#### [WHAT TO PRODUCE]
Set the data down again, word for word, as it appears below.
▬▬▬▬▬▬▬▬▬▬
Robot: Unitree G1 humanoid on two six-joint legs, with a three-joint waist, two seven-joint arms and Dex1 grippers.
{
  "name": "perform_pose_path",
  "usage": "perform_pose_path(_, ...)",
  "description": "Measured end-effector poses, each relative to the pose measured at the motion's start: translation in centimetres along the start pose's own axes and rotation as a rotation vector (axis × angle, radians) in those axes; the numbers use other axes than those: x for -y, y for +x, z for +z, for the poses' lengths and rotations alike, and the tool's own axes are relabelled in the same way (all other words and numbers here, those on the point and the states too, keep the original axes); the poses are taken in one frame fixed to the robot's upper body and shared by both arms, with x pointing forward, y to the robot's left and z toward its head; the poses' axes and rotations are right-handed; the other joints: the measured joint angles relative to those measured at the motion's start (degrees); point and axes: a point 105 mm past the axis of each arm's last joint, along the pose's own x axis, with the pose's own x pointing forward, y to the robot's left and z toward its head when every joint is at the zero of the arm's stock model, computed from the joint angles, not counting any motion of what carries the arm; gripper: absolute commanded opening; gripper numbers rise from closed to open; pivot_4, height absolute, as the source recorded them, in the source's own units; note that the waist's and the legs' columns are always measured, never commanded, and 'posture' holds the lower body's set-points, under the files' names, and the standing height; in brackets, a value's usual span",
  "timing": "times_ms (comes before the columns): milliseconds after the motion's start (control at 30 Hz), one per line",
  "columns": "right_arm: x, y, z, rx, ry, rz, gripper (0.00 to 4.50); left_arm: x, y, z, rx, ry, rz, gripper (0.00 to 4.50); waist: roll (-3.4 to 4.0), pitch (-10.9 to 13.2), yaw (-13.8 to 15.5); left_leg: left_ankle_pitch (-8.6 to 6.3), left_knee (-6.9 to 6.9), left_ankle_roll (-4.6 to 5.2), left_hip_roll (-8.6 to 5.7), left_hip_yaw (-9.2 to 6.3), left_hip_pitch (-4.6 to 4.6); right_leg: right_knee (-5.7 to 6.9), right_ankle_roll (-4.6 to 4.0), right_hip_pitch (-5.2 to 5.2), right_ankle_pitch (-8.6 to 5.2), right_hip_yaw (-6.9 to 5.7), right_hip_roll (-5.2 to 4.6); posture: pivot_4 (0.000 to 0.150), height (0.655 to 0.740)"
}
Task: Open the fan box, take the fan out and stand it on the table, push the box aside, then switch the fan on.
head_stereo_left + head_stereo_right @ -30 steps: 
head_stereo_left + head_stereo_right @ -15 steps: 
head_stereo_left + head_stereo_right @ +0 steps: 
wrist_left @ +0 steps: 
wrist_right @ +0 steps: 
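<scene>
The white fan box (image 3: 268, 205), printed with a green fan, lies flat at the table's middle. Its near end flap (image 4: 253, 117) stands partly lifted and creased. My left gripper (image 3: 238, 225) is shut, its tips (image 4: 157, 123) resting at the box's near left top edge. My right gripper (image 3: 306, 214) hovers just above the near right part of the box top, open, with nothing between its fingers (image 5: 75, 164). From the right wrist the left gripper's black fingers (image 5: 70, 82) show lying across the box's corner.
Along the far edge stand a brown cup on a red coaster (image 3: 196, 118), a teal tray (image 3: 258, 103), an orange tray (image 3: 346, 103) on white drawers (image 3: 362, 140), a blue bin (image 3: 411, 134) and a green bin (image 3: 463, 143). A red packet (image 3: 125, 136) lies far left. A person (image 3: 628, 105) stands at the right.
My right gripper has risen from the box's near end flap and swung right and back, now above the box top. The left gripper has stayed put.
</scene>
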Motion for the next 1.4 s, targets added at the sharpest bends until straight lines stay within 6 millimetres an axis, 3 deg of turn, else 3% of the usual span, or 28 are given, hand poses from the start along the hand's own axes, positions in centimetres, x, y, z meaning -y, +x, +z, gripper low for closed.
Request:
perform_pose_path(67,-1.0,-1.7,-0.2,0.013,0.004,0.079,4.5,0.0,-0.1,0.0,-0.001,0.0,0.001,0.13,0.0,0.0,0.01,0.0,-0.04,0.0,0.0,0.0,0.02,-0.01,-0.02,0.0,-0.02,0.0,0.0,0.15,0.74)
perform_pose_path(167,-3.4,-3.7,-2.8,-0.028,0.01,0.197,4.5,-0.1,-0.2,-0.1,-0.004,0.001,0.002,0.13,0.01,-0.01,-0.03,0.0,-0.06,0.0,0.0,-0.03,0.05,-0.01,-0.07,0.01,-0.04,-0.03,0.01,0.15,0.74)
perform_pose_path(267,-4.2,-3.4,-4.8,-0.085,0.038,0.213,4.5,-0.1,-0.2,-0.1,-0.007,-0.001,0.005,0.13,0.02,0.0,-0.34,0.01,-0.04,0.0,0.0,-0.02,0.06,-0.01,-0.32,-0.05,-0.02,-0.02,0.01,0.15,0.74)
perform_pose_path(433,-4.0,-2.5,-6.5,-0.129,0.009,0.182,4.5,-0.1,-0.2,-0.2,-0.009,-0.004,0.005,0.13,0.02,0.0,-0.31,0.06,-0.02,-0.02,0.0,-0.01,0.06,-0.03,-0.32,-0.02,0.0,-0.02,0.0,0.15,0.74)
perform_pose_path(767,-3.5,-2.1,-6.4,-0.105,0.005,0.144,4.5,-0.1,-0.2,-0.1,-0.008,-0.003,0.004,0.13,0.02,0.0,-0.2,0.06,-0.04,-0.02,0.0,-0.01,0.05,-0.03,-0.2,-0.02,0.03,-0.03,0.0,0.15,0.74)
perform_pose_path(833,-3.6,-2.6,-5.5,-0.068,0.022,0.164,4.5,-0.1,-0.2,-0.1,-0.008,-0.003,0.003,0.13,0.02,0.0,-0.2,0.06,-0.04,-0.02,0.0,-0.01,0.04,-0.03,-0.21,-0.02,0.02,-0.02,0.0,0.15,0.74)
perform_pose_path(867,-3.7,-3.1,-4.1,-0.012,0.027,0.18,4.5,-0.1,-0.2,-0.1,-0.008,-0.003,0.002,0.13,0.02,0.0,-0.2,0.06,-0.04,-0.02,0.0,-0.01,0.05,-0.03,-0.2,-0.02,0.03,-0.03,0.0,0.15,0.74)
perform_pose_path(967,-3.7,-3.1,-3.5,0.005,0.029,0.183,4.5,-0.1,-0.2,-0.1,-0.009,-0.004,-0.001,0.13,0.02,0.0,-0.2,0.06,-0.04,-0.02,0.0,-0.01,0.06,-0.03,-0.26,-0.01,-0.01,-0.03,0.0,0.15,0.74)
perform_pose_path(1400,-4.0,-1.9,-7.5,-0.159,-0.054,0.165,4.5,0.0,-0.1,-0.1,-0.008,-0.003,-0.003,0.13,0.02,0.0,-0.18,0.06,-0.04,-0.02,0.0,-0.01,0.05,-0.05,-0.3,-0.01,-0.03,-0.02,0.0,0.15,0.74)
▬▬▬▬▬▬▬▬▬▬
#### [COMPLETED EXERCISE]
Robot: Unitree G1 humanoid on two six-joint legs, with a three-joint waist, two seven-joint arms and Dex1 grippers.
{
  "name": "perform_pose_path",
  "usage": "perform_pose_path(_, ...)",
  "description": "Measured end-effector poses, each relative to the pose measured at the motion's start: translation in centimetres along the start pose's own axes and rotation as a rotation vector (axis × angle, radians) in those axes; the numbers use other axes than those: x for -y, y for +x, z for +z, for the poses' lengths and rotations alike, and the tool's own axes are relabelled in the same way (all other words and numbers here, those on the point and the states too, keep the original axes); the poses are taken in one frame fixed to the robot's upper body and shared by both arms, with x pointing forward, y to the robot's left and z toward its head; the poses' axes and rotations are right-handed; the other joints: the measured joint angles relative to those measured at the motion's start (degrees); point and axes: a point 105 mm past the axis of each arm's last joint, along the pose's own x axis, with the pose's own x pointing forward, y to the robot's left and z toward its head when every joint is at the zero of the arm's stock model, computed from the joint angles, not counting any motion of what carries the arm; gripper: absolute commanded opening; gripper numbers rise from closed to open; pivot_4, height absolute, as the source recorded them, in the source's own units; note that the waist's and the legs' columns are always measured, never commanded, and 'posture' holds the lower body's set-points, under the files' names, and the standing height; in brackets, a value's usual span",
  "timing": "times_ms (comes before the columns): milliseconds after the motion's start (control at 30 Hz), one per line",
  "columns": "right_arm: x, y, z, rx, ry, rz, gripper (0.00 to 4.50); left_arm: x, y, z, rx, ry, rz, gripper (0.00 to 4.50); waist: roll (-3.4 to 4.0), pitch (-10.9 to 13.2), yaw (-13.8 to 15.5); left_leg: left_ankle_pitch (-8.6 to 6.3), left_knee (-6.9 to 6.9), left_ankle_roll (-4.6 to 5.2), left_hip_roll (-8.6 to 5.7), left_hip_yaw (-9.2 to 6.3), left_hip_pitch (-4.6 to 4.6); right_leg: right_knee (-5.7 to 6.9), right_ankle_roll (-4.6 to 4.0), right_hip_pitch (-5.2 to 5.2), right_ankle_pitch (-8.6 to 5.2), right_hip_yaw (-6.9 to 5.7), right_hip_roll (-5.2 to 4.6); posture: pivot_4 (0.000 to 0.150), height (0.655 to 0.740)"
}
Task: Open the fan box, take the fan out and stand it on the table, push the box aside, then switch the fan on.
head_stereo_left + head_stereo_right @ -30 steps: 
head_stereo_left + head_stereo_right @ -15 steps: 
head_stereo_left + head_stereo_right @ +0 steps: 
wrist_left @ +0 steps: 
wrist_right @ +0 steps: 
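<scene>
The white fan box (image 3: 268, 205), printed with a green fan, lies flat at the table's middle. Its near end flap (image 4: 253, 117) stands partly lifted and creased. My left gripper (image 3: 238, 225) is shut, its tips (image 4: 157, 123) resting at the box's near left top edge. My right gripper (image 3: 306, 214) hovers just above the near right part of the box top, open, with nothing between its fingers (image 5: 75, 164). From the right wrist the left gripper's black fingers (image 5: 70, 82) show lying across the box's corner.
Along the far edge stand a brown cup on a red coaster (image 3: 196, 118), a teal tray (image 3: 258, 103), an orange tray (image 3: 346, 103) on white drawers (image 3: 362, 140), a blue bin (image 3: 411, 134) and a green bin (image 3: 463, 143). A red packet (image 3: 125, 136) lies far left. A person (image 3: 628, 105) stands at the right.
My right gripper has risen from the box's near end flap and swung right and back, now above the box top. The left gripper has stayed put.
</scene>
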Motion for the next 1.4 s, targets added at the sharpest bends until straight lines stay within 6 millimetres an axis, 3 deg of turn, else 3% of the usual span, or 28 are given, hand poses from the start along the hand's own axes, positions in centimetres, x, y, z meaning -y, +x, +z, gripper low for closed.
Request:
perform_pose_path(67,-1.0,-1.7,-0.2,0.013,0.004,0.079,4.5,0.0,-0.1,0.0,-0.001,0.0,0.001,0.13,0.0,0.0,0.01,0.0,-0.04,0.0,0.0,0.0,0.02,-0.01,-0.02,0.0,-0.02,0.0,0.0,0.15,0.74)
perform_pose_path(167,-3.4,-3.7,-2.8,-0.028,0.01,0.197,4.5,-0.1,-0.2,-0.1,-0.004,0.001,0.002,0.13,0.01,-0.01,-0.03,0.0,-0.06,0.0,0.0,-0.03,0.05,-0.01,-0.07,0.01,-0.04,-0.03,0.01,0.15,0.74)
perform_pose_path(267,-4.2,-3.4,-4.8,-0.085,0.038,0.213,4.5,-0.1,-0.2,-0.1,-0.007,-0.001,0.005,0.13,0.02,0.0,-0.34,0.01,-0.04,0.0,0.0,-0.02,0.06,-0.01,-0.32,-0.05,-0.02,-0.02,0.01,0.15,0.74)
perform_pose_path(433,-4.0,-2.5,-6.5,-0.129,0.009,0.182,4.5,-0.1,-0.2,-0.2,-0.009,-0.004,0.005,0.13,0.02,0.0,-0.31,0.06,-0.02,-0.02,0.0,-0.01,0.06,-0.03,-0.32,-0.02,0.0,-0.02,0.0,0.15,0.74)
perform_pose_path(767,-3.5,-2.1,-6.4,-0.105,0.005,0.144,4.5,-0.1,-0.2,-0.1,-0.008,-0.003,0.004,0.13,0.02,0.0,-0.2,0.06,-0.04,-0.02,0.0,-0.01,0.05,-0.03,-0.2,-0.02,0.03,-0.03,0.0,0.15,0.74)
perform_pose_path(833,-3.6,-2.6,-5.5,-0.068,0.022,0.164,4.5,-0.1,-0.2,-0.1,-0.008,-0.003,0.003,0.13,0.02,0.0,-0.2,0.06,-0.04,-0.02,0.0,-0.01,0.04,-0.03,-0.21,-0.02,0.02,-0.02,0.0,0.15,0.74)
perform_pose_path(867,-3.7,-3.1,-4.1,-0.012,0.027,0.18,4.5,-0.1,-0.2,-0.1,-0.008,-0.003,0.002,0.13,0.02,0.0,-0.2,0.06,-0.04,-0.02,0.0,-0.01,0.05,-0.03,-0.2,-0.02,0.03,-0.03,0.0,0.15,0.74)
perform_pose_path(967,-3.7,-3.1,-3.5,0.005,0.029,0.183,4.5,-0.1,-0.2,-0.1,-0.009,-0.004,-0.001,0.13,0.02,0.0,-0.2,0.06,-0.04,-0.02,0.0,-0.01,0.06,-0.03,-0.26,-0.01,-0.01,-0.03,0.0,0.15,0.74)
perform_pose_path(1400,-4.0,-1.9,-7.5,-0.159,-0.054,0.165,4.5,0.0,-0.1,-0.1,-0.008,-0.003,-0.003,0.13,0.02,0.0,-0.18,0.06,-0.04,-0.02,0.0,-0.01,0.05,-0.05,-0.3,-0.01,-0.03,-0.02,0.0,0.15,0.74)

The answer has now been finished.